Она слышала его слова из соседней спальни и заплакала , но короткий разговор окончился, и, осушив слезы, она села к зеркалу.
Он купил газету и, сидя за рулем, бегло просмотрел страницы. В глаза бросились заголовки, сообщавшие о предстоящем расстреле тех, кто покушался на жизнь каудильо, кандидата в президенты. Он вспомнил его во время больших событий, похода против Вильи, в президентском дворце, когда все клялись Падре Про в верности, и взглянул на фотоснимок в газете: его бывший покровитель лежал, раскинув руки, с пулей в черепе. На улицах сверкали капоты новых лимузинов, мелькали короткие юбки и высокие шляпы женщин, широкие брюки франтов и ящики чистильщиков, сидевших на тротуарах около фонтанов. Но не улицы бежали перед его стеклянными, неподвижными глазами, а одно слово. Казалось, оно на языке, в быстрых взглядах пешеходов, в их кивках, усмешках; оно читалось в грубых жестах, вопросительно поднятых плечах, презрительно указующих пальцах.

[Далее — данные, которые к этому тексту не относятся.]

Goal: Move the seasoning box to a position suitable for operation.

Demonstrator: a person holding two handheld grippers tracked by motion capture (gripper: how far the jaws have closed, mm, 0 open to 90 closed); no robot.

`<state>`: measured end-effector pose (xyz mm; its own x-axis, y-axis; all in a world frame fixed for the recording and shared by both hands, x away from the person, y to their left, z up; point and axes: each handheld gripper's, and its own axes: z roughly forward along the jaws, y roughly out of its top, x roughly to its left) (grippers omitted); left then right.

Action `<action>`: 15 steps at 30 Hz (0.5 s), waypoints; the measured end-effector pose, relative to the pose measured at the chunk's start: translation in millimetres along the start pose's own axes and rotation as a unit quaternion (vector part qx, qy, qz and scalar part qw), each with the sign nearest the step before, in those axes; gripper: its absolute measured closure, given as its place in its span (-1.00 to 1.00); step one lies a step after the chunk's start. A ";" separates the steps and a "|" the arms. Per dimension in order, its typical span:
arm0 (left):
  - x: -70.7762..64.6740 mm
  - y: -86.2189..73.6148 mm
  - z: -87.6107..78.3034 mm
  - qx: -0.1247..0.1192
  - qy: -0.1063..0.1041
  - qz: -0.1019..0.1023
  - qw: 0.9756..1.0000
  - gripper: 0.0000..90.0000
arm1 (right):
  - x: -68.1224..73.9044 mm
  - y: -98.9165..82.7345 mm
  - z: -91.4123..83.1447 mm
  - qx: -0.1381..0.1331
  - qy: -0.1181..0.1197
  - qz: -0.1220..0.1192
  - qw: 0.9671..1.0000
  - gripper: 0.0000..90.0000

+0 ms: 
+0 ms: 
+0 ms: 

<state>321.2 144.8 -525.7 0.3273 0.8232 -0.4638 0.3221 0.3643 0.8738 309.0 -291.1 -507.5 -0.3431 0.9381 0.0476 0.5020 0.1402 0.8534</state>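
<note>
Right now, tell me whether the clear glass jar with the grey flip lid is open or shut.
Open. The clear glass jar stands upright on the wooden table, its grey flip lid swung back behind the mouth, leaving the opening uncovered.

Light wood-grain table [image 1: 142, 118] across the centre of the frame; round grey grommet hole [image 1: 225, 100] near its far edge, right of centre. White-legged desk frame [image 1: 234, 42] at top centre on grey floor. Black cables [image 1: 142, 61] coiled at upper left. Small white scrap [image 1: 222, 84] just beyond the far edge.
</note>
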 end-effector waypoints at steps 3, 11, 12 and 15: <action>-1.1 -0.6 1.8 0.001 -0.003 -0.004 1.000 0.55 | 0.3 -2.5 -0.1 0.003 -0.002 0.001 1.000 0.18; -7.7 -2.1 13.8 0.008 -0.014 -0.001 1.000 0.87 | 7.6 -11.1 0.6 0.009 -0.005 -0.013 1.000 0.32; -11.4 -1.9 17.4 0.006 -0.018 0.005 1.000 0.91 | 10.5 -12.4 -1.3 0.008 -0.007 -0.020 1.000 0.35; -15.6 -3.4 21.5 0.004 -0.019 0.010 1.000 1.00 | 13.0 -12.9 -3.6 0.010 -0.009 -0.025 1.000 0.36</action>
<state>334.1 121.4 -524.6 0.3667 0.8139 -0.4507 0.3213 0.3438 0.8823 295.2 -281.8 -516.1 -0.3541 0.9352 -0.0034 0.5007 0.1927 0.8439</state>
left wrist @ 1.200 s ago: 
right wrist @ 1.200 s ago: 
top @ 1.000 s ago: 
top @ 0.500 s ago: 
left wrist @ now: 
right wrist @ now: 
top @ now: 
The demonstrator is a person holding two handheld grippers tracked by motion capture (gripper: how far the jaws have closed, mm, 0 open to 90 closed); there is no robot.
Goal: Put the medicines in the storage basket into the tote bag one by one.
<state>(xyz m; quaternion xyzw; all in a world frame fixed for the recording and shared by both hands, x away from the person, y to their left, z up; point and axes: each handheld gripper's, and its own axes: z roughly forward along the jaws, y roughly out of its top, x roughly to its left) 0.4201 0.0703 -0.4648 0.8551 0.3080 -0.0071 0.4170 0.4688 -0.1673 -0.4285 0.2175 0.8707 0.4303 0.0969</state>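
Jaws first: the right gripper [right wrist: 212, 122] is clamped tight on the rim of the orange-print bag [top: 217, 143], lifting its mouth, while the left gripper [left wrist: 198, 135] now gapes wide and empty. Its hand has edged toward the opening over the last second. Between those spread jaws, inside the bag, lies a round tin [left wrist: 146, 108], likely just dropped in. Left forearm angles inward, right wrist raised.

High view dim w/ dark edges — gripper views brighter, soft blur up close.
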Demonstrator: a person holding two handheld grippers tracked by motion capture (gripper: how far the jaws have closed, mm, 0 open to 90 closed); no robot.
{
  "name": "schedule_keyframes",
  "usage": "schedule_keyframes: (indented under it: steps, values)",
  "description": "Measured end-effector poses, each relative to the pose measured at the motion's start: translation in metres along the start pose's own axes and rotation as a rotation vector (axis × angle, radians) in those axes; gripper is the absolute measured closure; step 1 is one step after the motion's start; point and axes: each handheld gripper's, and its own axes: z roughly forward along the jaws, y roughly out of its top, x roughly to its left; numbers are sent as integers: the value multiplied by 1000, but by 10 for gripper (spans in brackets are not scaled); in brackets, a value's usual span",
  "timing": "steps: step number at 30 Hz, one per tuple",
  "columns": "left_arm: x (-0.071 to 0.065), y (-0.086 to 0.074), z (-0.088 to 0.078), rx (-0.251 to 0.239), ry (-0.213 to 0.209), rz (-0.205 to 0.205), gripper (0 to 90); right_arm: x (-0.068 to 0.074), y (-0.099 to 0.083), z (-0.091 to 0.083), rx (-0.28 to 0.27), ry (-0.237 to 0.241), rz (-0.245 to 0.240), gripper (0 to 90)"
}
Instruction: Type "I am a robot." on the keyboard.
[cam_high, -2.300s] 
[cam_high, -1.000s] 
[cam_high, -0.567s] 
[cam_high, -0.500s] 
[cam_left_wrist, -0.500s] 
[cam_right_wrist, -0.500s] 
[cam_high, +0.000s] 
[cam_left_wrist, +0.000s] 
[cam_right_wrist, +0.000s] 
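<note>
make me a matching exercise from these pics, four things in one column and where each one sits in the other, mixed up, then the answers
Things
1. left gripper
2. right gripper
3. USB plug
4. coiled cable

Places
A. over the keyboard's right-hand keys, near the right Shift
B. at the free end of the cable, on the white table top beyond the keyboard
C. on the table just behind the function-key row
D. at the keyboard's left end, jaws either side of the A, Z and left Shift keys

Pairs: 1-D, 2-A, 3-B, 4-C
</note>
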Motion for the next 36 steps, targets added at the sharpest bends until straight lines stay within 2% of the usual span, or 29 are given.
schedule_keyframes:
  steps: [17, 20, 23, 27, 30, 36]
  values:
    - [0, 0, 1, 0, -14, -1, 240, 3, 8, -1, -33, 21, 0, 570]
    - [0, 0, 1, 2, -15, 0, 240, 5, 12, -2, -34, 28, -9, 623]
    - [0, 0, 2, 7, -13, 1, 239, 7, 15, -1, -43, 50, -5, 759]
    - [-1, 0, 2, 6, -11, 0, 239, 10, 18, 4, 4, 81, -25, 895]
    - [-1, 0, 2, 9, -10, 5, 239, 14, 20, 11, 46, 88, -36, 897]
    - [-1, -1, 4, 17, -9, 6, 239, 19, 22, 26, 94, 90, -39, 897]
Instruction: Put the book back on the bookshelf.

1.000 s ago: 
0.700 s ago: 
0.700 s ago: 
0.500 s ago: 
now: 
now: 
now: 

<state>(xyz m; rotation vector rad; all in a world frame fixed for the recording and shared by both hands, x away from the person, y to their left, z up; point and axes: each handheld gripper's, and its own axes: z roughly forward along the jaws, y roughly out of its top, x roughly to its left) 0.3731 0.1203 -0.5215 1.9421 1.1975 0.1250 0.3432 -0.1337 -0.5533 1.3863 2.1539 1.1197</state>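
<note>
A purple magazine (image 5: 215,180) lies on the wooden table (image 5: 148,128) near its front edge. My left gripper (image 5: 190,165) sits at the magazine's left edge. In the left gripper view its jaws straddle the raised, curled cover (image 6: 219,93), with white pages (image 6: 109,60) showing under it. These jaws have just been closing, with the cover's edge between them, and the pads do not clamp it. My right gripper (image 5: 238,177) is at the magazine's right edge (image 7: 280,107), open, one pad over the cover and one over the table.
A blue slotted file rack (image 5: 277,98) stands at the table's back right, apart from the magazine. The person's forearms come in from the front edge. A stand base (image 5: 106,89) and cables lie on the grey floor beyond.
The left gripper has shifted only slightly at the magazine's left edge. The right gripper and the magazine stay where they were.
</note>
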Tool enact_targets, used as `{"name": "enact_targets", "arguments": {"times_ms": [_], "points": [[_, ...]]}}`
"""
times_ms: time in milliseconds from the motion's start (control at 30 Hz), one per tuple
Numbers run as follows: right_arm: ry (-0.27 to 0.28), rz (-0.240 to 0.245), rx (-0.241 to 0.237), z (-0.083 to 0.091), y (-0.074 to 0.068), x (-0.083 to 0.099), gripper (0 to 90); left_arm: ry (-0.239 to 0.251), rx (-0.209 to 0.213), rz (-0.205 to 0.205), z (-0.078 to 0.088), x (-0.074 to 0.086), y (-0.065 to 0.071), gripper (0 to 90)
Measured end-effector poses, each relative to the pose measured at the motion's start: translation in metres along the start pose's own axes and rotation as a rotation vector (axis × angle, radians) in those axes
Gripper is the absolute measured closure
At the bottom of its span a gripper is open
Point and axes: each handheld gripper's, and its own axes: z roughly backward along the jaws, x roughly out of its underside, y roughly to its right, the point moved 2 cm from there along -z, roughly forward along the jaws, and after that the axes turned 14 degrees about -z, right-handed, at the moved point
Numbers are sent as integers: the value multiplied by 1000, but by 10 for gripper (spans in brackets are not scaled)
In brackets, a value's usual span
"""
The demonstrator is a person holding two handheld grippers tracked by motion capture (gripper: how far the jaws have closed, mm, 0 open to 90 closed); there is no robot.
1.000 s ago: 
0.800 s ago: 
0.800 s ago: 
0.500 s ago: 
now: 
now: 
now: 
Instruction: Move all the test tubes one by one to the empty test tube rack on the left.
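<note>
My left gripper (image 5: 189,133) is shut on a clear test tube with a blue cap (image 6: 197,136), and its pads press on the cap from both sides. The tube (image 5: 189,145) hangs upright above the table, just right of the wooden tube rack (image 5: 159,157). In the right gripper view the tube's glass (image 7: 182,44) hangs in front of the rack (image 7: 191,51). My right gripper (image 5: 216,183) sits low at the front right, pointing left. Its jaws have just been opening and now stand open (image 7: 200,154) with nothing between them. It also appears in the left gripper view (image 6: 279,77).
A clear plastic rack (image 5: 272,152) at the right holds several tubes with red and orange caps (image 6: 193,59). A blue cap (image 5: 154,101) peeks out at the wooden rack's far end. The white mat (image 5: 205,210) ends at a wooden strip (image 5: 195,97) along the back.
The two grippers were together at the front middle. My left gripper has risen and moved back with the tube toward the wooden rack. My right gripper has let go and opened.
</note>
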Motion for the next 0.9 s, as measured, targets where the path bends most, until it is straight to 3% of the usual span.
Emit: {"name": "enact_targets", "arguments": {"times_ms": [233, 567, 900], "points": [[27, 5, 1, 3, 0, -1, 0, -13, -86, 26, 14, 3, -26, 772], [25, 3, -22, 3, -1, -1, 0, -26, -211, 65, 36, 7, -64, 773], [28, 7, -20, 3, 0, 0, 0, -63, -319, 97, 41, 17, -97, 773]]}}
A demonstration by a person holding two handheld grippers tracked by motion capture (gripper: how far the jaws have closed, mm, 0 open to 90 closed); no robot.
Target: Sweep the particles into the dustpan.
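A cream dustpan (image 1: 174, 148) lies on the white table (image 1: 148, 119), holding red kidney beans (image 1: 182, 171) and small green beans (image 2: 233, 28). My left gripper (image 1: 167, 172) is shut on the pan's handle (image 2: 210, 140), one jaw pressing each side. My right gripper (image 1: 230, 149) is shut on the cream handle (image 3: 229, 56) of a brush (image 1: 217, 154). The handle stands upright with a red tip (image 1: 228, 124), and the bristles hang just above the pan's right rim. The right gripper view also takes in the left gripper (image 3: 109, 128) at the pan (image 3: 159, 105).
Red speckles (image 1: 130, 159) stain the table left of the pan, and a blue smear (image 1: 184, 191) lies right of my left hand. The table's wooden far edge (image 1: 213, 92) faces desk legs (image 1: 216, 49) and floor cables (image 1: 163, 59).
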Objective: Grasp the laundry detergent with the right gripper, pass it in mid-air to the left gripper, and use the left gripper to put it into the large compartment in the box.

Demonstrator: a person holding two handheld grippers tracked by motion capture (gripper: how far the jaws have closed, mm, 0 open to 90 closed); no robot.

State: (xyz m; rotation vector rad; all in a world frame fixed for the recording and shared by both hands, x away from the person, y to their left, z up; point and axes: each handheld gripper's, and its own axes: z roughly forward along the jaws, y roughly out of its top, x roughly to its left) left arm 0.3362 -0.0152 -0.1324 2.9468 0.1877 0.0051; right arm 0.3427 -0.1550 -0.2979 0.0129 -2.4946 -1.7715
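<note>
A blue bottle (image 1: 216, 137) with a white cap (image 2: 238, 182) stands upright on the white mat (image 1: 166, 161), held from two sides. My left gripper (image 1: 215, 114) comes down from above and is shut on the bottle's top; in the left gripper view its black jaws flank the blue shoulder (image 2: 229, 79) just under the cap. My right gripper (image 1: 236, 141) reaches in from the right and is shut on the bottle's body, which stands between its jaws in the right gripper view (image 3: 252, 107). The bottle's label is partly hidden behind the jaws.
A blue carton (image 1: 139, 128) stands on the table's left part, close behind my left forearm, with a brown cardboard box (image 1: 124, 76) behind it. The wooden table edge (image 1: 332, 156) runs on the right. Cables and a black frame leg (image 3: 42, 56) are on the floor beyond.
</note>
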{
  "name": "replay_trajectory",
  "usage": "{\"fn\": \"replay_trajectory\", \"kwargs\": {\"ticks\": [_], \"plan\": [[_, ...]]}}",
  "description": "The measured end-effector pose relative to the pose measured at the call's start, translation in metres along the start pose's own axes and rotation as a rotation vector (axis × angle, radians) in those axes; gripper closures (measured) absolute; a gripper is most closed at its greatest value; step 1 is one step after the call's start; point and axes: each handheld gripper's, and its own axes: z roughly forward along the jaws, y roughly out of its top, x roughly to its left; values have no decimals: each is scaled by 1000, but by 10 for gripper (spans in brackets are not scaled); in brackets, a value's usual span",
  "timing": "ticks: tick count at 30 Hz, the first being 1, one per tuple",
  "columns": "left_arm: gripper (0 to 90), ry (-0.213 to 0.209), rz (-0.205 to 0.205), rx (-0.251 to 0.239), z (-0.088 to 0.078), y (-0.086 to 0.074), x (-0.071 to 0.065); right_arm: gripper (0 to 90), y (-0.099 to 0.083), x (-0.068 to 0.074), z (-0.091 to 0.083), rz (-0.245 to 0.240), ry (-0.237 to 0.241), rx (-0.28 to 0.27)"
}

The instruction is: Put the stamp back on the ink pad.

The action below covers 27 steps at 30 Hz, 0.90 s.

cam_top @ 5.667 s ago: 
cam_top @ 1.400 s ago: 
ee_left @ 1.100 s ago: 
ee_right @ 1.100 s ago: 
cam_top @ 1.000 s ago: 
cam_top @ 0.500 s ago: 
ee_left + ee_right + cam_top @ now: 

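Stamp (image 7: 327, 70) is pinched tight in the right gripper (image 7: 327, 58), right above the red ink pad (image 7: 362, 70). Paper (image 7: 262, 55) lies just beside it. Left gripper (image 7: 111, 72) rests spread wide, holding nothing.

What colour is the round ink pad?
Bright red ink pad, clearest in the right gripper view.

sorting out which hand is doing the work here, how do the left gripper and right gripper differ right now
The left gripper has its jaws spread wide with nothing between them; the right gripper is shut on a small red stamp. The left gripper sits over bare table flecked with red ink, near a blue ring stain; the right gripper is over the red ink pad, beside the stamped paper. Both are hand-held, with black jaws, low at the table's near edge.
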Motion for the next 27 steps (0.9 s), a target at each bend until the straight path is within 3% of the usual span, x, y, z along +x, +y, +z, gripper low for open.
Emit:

Его вдруг охватило злобное веселье, пригнуло к рулю и быстрее понесло вперед, мимо всех этих лиц, жестов и кукишей. Да, маятник его часов замер, но сейчас он снова начнет свое движение. Дорога каждая минута. Он должен это сделать сегодня, ибо тот, на кого ему было наплевать вчера, завтра с ним может расправиться. Солнце ударило в ветровое стекло, он прикрыл рукой глаза: да, до сих пор удавалось делать правильную ставку - на матерого волка, на восходящего каудильо - и бросать того, кто свое отжил.
Вот и центральная площадь - Сокало. Под каждой аркой Национального дворца - часовые. Два часа дня. Об этом возвестили густым бронзовым звоном соборные колокола. У входа во дворец он предъявил часовому депутатское удостоверение. Прозрачный зимний воздух плоскогорья смягчал острые контуры старого Мехико с его многочисленными храмами. Вниз, по улицам Аргентинской и Гватемальской, спускались стайки студентов, сдавших экзамен. Он поставил машину в патио. Поднялся в лифте, прошел ряд салонов - по паркету из розовой сейбы, под яркими люстрами - и занял место в приемной. Вокруг шелестели голоса, произносившие с благоговением всего лишь два слова:
– Сеньор Президент.
– Соньор Прозодонт.
– Саньар Празадант.
– Депутат Крус? Прошу.
Толстяк протянул ему руки, и оба стали похлопывать друг друга по спине, по талии, потирать ляжки. Толстяк, как всегда, пыжился от утробного хохота, целил указательным пальцем в висок и снова заливался беззвучным смехом, от которого дрожали живот и смуглые щеки. Потом застегнул с трудом воротничок мундира и спросил, читал ли он газету. Он ответил, что читал, что уже понял игру, но что все это не имеет значения и он приехал только для того, чтобы заявить о своей преданности сеньору Президенту, о своей безграничной преданности. Толстяк спросил, не желает ли он чего-нибудь. Он упомянул о нескольких пустырях за городом, которые сейчас немногого стоят, но со временем их можно будет продать по частям. И шеф полиции обещал устроить ему это дело, потому что они теперь кумовья, они теперь побратимы, а сеньор депутат сражался - о-го-го!
– с тринадцатого года и имеет полное право пожить в свое удовольствие, не страшась превратностей политики. Сказав это, толстяк снова погладил его по плечу, похлопал по спине и по бедру в знак дружбы.